The driver has buckled his seat belt and is reaching for the ignition when I crack him in the side of the neck with my fist. The passenger goes for a weapon in the glove box. He gets it out, and I let him thumb off the safety before I take it from him and break his nose with the butt. The driver is still reeling from my punch, but he quiets down when he feels the barrel of the pistol press against his head. It's a familiar looking model. SIG Sauer P226 with a short magazine. In the car, the .40 S&W round will do quite well. I don't need a lot of bullets.

“Hello, gentlemen,” I say. “I think it's time we had a chat.” The smell of Passenger's blood is making me tense, making the thirst knot my stomach, and I bleed off a lot of that tension in my voice.

They both go still, waiting for me to make the next move. It's always nice to do business with professionals.

“Hands on your heads,” I tell them, “interlace your fingers.” Driver seems to be the one who is going to test me, and so I thumb back the hammer on the gun. It's a double action pistol, and pulling back the hammer lets them know I mean business.

Passenger starts breathing out of his mouth, and tiny strands of blood fly from his lips.

“You don't want to do this,” Driver says.

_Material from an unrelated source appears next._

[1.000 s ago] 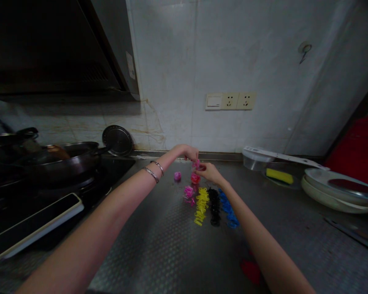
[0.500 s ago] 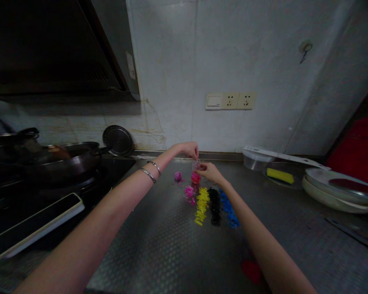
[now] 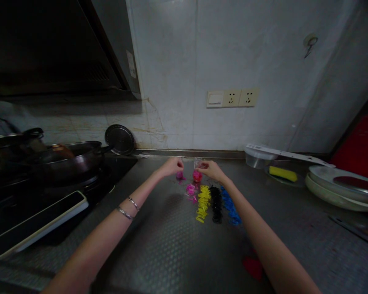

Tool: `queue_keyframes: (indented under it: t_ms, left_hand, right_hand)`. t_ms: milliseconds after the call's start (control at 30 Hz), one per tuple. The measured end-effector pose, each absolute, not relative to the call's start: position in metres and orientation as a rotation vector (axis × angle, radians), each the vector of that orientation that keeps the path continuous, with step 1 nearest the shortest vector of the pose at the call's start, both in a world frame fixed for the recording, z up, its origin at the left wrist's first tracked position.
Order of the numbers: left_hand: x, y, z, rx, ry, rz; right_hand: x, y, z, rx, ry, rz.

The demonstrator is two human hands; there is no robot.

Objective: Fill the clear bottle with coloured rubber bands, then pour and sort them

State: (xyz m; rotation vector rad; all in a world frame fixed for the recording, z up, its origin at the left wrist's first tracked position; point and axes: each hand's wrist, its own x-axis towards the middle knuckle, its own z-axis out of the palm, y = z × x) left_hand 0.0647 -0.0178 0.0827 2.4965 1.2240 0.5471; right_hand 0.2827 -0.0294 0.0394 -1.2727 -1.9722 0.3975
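Two bracelets circle the wrist of my left hand [image 3: 171,166], whose fingers are pinched just over a small purple clump of bands [image 3: 180,175]. Whatever is between those fingertips is too small to make out. My right hand [image 3: 212,170] grips a small clear jar [image 3: 198,163] standing upright, with pink and red bands [image 3: 197,176] in its lower part. In front of the jar lies a loose pink pile of rubber bands [image 3: 190,190]. Beside it run rows of yellow rubber bands [image 3: 203,203], black rubber bands [image 3: 216,205] and blue rubber bands [image 3: 231,208].
On the left are a hob with a dark pan [image 3: 70,163] and a white-edged flat device [image 3: 41,222]. At right stand a clear plastic tub [image 3: 257,158], a yellow sponge [image 3: 283,173], stacked bowls [image 3: 340,192] and a knife-like tool [image 3: 354,230]. A red object [image 3: 252,267] lies near my right forearm.
My left hand has come down and left from above the jar's mouth to the purple clump. My right hand has stayed on the jar. The view has shifted slightly.
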Motion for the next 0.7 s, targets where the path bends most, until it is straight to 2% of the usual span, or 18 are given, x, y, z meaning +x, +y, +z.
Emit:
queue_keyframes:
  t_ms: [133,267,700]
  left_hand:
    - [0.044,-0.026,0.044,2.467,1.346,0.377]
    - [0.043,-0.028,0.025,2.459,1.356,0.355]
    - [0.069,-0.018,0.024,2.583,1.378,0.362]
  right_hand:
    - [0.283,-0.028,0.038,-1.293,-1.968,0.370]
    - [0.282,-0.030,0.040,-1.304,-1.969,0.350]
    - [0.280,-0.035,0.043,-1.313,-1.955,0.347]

“Do what? I just want to ask a couple of questions. This doesn't have to get complicated.”

I sit back, taking the pressure off Driver's head. This way I can keep the gun on both of them. Driver looks at me in the rearview mirror, and if I had a silencer on this pistol, I'd put a bullet through the mirror, but I settle for making sure he can see the pistol.

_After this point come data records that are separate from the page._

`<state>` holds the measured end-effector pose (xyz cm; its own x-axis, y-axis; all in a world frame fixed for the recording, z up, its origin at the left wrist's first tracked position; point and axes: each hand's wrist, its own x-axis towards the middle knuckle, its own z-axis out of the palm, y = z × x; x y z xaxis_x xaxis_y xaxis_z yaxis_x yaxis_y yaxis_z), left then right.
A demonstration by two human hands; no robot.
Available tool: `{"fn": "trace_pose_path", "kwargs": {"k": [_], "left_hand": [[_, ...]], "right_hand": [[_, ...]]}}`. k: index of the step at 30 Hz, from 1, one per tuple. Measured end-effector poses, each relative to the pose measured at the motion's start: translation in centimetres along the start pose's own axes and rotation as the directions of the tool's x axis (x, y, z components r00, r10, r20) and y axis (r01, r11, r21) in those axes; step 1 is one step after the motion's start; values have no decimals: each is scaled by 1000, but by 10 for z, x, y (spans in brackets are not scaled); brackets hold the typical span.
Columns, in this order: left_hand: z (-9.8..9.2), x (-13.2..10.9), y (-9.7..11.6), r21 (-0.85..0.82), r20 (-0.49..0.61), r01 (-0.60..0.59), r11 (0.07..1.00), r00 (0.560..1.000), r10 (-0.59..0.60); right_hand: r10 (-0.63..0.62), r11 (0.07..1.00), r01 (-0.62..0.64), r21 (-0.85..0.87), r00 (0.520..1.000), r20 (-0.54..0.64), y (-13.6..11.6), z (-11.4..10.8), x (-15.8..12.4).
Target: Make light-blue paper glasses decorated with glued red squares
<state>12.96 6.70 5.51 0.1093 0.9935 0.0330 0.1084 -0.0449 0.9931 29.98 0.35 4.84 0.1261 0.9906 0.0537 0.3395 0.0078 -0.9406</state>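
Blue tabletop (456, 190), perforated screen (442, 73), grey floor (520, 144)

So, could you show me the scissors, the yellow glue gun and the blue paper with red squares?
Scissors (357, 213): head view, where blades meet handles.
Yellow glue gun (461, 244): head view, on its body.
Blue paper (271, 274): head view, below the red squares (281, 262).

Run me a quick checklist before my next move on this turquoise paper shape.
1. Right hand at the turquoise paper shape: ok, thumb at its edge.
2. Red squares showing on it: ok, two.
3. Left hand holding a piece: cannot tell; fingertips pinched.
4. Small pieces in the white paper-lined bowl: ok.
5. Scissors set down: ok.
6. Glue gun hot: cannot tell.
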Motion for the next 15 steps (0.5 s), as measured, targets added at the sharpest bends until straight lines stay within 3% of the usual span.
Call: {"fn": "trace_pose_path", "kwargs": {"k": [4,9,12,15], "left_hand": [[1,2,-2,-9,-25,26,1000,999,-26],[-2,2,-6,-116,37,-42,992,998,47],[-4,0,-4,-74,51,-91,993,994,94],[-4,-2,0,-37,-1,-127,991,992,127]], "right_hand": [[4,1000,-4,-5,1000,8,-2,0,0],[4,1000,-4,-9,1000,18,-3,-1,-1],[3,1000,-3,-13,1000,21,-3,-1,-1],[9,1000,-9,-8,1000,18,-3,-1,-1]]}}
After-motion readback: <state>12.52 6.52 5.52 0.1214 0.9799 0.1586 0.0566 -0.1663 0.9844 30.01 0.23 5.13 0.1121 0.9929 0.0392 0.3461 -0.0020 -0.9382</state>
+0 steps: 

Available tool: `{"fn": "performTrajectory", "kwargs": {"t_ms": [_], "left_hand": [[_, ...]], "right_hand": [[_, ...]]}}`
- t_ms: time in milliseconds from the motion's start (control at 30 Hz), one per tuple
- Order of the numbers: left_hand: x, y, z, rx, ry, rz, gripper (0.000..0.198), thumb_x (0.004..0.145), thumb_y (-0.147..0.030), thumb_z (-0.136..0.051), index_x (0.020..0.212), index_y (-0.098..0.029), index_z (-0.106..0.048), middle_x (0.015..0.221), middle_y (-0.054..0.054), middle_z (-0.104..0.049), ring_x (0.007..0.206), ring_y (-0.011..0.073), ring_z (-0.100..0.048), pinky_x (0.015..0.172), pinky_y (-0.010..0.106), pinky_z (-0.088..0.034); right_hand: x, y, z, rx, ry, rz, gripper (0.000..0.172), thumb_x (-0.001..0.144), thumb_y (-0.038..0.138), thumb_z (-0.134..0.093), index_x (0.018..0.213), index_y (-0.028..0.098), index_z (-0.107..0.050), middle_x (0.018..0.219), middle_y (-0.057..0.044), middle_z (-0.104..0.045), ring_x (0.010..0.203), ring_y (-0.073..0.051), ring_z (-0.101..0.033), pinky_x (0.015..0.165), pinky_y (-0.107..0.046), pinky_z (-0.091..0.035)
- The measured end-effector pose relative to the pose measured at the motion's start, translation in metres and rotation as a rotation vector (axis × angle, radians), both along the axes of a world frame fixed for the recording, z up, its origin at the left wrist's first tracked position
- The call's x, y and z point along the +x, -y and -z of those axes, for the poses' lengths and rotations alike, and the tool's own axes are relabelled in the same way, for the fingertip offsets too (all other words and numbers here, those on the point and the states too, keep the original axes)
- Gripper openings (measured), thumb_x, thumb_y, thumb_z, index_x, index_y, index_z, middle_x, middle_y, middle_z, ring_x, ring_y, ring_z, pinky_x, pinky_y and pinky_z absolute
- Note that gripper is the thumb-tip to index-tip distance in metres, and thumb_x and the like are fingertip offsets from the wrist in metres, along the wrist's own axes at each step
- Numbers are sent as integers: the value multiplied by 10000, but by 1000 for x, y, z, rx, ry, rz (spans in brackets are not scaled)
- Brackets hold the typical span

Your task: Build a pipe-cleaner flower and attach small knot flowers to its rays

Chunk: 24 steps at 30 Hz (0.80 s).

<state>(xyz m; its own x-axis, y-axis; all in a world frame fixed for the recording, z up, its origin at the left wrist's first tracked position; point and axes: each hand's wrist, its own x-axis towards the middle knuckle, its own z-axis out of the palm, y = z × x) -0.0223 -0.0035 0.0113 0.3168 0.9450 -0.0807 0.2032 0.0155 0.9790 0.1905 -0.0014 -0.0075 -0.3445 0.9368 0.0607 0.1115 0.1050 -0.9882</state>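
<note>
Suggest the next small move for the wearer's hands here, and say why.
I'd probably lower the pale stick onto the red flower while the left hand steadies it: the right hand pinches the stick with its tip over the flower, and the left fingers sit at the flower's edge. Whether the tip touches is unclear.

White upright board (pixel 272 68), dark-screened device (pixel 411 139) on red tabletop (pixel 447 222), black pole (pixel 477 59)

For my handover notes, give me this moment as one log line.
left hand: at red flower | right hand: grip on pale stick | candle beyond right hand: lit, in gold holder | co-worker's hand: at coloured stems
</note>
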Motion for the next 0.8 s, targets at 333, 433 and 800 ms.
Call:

“Who's paying for your services?” I ask.

“F*ck and You,” Driver says.

“They pay well?”

The question isn't what he was expecting and he blinks heavily at me. Passenger starts to turn his head, and I kick the back of his seat to let him know that I don't think that is a good idea.

“Where are the people from the boat?” I ask. I tap the barrel of the pistol against Driver's shoulder. “And F*ck and You's house isn't the right answer.”

“You're not going to shoot us,” Driver sneers.

“No?” I lower the pistol and press it against the back of his seat. The trigger action is good and clean, and I fire the gun twice. The leather seat is a decent noise-suppressor, and Driver jerks and coughs very dramatically, spitting blood on the dash and windshield. With a rattling groan that I know well, he slumps forward against the inside of his door.

The barrel of the gun is hot and I press it against the back of Passenger's neck, shushing him because he's starting to make a bit of a high-pitched whining noise.

“Where are they?” I ask when he calms down enough to hear me.

“E… Eden Park,” he stutters.

“See? Not very complicated at all.” I hit him hard enough to put him out, and toss the gun into the driver's side footwell. I get out and walk away.

It would have been easy to kill the other one too, but that turns the car into a crime scene that Adelaide Police are going to be all over. With Passenger still alive, he's going to call it in to Secutores. They're going to scramble to do clean up, and I did Driver discretely enough that they'll probably get away with it. The job will tap their resources though, leaving less guys to be waiting for me at Eden Park.

That's the first thing Passenger will do when he wakes up. Let his command know what he told me. If he lied, it means nothing; if he told me the truth—and I suspect he did—I've got a very small window of opportunity.

Ralph is startled when I appear next to his Volvo. I tap on the glass and he unlocks the passenger side. “Eden Park,” I say as I climb in. “Drive and talk. We don't have a lot of time.”